(Collected data entries)
◇ ◇ ◇ ◇ ◇

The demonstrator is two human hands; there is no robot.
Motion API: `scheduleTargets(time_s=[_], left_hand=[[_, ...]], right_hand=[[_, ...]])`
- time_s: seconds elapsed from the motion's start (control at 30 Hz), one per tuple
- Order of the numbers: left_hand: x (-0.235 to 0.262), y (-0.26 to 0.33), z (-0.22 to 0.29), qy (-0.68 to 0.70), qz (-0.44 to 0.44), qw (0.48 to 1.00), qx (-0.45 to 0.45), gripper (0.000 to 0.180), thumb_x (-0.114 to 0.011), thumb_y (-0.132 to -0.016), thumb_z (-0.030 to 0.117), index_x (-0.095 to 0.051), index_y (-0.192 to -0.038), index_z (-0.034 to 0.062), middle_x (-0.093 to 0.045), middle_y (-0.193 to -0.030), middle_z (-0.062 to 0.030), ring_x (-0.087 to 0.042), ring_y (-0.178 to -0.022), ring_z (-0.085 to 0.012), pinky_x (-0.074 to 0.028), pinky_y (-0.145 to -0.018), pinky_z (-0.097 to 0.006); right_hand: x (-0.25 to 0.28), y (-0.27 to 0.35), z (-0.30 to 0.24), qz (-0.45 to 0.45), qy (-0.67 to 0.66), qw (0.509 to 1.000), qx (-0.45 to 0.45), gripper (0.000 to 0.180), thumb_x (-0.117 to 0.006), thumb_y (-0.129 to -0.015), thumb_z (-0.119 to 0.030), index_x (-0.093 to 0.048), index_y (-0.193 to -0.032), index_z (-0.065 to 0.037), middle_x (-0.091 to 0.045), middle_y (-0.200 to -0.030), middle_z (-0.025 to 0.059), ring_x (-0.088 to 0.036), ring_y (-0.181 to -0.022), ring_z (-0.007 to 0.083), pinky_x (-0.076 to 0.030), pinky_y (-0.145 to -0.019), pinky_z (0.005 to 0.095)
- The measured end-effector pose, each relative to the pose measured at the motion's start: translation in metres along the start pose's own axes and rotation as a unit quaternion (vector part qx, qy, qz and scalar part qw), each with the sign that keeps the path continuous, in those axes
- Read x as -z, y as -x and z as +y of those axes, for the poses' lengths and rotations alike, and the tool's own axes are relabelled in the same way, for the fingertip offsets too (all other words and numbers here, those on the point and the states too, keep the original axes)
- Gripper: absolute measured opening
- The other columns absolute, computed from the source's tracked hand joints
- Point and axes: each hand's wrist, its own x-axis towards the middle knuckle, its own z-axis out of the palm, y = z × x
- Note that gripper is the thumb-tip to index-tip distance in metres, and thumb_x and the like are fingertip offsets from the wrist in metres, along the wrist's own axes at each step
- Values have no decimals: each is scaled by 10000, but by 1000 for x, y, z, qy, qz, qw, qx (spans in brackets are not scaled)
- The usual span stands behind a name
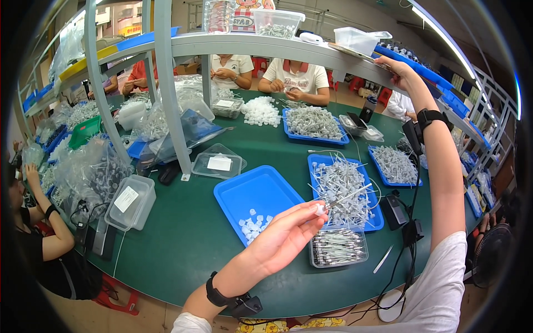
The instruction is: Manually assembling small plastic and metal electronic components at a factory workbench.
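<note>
My left hand (287,237), raised above the near part of the table, pinches a thin rod with a small white cap (320,210). The rod's slim end points away to the right. Below that hand is a clear box of pale rods with dark ends (340,247). A blue tray of white-capped rods (378,217) lies just beyond. Left of the hand, another blue tray (252,186) holds loose white caps (254,226). My right hand (397,73) reaches up to the shelf, its fingers closed at the end of a flat thin device (351,51).
A metal shelf frame (244,45) with uprights spans the table. Clear boxes (131,202), bagged parts and more blue trays (315,123) stand around. Cables and a black box (393,212) lie right, near white tweezers (383,260). Other people (297,80) sit across and at left.
</note>
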Motion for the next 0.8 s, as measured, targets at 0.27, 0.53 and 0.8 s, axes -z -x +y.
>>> scheduleTargets(time_s=[0.27, 0.53, 0.8], left_hand=[[-2, 1, 1, 1, 3, 1000, -1, 235, -481, -875, 79, -494, -1062, -63, -536, -1010, -112, -514, -927, -160, -434, -856, -241], [-11, 5, 1, -3, -11, 1000, 3, 235, -480, -871, 73, -491, -1064, -61, -534, -998, -104, -514, -922, -155, -432, -849, -241], [-15, 12, 7, -26, 2, 1000, -12, 246, -463, -878, 77, -473, -1082, -59, -533, -1003, -102, -519, -927, -152, -428, -849, -241]], right_hand=[[-5, 13, 8, -1, -20, 999, 35, 486, -716, -619, -508, -621, -892, -117, -468, -730, -35, -379, -556, 51, -359, -499, 175], [3, 104, 43, 329, 77, 917, 211, 787, -712, -658, -407, -362, -1217, 22, -370, -1221, 207, -430, -1074, 283, -369, -896, 372], [-68, 321, 72, -246, -246, 923, 167, 544, -601, -738, -13, -371, -1232, -17, -508, -1051, 102, -512, -904, 140, -429, -717, 239]])
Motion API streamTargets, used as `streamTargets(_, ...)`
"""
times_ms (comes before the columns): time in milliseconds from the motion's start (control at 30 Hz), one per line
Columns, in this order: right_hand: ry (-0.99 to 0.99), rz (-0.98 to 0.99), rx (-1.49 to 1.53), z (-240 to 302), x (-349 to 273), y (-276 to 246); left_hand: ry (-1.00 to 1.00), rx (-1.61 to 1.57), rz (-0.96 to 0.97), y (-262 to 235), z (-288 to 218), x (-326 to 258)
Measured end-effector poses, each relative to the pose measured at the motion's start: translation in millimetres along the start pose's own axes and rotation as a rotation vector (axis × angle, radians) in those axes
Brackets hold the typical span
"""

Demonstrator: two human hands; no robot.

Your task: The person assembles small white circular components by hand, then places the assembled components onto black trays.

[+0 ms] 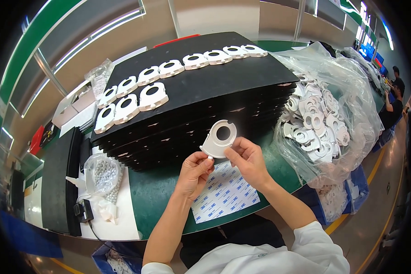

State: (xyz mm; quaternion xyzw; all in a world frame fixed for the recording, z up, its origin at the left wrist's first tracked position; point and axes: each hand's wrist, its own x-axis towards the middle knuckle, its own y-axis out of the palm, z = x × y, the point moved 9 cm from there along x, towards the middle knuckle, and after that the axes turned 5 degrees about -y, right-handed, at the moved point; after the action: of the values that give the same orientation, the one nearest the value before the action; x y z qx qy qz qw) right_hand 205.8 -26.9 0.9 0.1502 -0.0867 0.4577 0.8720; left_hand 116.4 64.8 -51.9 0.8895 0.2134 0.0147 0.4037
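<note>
A flat white plastic part (213, 149) with a large round hole is held up over the table in front of me. My right hand (250, 163) is closed on its lower right edge, thumb on the face. My left hand (194, 175) pinches a small white bead (210, 158) at the part's lower left corner; whether the bead is fixed to it I cannot tell. Under my hands lies a sheet of white paper with blue print (226, 194). Similar white parts (171, 68) stand in two rows on a stack of black boards (205, 84).
To the right, a clear plastic bag (351, 114) bulges with loose white parts (313, 118). At the left, a bag of small grey-white beads (106, 173) sits near a black adapter (83, 211) with a cable. Blue bins (357, 189) stand below the green table (157, 201). People work farther right.
</note>
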Motion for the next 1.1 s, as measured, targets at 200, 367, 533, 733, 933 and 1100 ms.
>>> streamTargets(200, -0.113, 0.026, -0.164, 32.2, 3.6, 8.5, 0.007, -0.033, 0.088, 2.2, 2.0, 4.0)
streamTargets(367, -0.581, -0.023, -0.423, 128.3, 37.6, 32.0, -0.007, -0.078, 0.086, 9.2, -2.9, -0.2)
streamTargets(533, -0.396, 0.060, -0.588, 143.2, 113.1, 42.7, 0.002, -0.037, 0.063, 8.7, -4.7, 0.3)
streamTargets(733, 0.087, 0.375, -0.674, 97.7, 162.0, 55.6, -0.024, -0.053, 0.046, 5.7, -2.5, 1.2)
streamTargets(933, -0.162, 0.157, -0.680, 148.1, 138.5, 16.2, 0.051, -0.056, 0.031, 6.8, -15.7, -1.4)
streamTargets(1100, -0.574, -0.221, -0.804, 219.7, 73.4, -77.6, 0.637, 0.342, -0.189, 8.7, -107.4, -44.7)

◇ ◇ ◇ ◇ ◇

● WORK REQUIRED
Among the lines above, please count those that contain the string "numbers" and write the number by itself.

● PROBLEM SOLUTION
2